(Data begins)

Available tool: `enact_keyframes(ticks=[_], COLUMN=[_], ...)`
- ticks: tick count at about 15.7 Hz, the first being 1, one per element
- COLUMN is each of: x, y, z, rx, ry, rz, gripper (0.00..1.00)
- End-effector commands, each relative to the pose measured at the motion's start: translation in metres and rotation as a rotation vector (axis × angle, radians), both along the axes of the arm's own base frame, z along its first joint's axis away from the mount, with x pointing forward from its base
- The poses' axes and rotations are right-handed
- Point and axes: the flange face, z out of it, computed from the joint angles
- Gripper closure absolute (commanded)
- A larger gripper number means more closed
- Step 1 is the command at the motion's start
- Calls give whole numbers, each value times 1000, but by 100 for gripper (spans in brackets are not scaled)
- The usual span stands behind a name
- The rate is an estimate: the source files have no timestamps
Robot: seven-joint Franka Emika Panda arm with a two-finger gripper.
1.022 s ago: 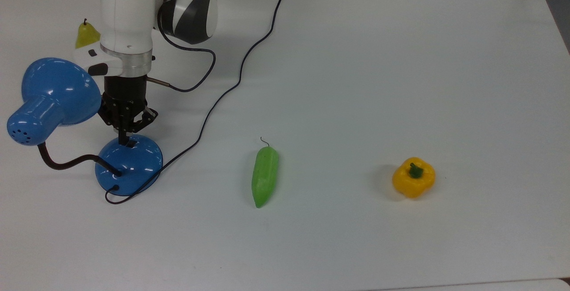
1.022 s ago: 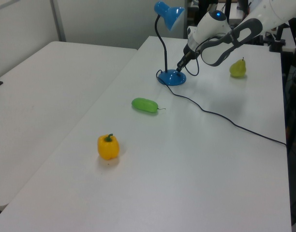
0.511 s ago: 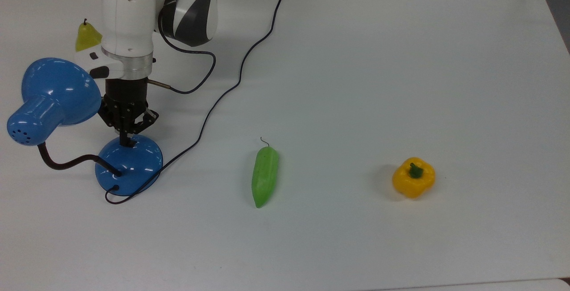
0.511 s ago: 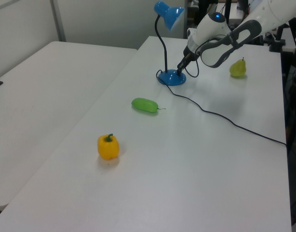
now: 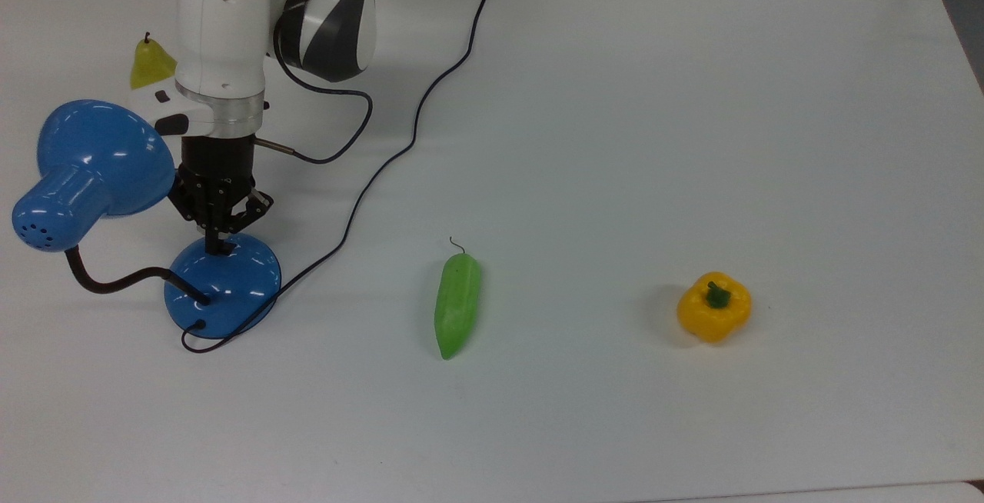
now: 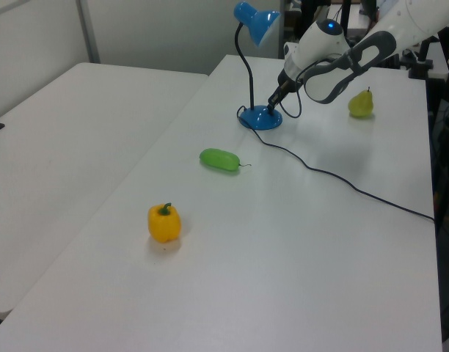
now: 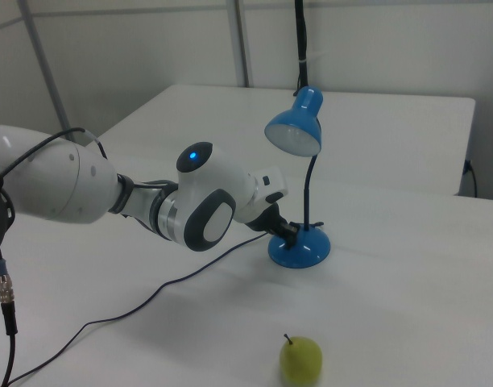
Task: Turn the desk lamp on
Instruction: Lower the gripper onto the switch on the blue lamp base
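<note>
Desk lamp [image 5: 223,284] | base under hand [image 5: 217,245] | fingers together, tip touching base, gripping nothing

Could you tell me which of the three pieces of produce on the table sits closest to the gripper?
The yellow-green pear, beside the arm behind the desk lamp; the green cucumber and yellow bell pepper lie farther from the gripper.

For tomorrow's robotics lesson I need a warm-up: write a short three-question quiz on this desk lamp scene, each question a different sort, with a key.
1. True or false: the gripper rests on the shade of the desk lamp.
2. Multiple choice: in the top view, which lies nearest the lamp's base? A) yellow bell pepper B) green cucumber C) neither is on the table
3. Fill in: behind the robot arm in the top view sits a yellow-green ____.

Key: 1 false, it is at the base; 2 B; 3 pear.
</note>
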Motion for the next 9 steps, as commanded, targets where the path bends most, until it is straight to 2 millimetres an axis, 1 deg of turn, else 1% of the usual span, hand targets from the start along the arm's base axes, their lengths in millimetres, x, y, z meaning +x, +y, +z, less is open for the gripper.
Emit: enact_keyframes(ticks=[1, 4, 9], x=[2, 2, 2], y=[1, 2, 4], z=[-7, -9, -19], rx=[-19, -21, -22], ry=[-13, -9, 8], rz=[21, 25, 30], gripper=[100, 100, 100])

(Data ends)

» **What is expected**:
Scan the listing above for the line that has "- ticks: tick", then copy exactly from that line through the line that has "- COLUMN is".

» **Output for this exercise**:
- ticks: tick count at about 15.7 Hz, the first being 1, one per element
- COLUMN is each of: x, y, z, rx, ry, rz, gripper (0.00..1.00)

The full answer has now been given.